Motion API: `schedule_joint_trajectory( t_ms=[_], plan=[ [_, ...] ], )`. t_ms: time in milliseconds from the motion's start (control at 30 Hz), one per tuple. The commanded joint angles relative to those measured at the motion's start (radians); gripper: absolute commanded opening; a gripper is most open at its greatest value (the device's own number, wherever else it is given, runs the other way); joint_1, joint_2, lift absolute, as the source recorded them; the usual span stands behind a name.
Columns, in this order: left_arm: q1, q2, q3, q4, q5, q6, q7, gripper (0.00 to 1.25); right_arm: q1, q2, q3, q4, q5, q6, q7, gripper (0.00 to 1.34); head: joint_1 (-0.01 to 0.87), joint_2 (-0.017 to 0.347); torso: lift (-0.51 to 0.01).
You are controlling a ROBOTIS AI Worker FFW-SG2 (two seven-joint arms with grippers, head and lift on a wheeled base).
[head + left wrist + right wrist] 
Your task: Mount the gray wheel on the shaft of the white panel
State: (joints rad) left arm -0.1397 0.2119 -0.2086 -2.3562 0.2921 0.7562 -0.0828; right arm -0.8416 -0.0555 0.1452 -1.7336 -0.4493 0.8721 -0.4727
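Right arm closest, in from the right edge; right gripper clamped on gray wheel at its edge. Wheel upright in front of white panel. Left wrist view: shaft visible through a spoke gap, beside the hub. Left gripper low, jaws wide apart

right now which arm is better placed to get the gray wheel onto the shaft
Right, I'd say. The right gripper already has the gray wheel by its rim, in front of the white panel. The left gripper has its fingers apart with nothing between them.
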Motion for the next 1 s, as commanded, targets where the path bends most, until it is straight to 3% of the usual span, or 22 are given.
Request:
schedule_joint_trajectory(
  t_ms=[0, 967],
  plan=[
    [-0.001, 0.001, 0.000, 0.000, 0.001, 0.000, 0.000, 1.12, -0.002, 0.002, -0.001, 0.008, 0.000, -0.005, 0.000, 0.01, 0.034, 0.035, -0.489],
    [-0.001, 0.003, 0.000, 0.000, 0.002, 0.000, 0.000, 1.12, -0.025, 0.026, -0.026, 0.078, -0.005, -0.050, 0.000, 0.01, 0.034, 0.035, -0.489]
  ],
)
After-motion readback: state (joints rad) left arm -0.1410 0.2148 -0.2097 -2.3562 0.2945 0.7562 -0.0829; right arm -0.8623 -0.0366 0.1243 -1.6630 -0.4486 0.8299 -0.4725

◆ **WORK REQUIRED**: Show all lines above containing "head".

◆ **ANSWER BOX**:
Columns, in this order: left_arm: q1, q2, q3, q4, q5, q6, q7, gripper (0.00 to 1.25); right_arm: q1, q2, q3, q4, q5, q6, q7, gripper (0.00 to 1.34); head: joint_1 (-0.01 to 0.87), joint_2 (-0.017 to 0.347); torso: lift (-0.51 to 0.01).
You are controlling a ROBOTIS AI Worker FFW-SG2 (two seven-joint arms with grippers, head and lift on a wheeled base).
[head + left wrist + right wrist] 

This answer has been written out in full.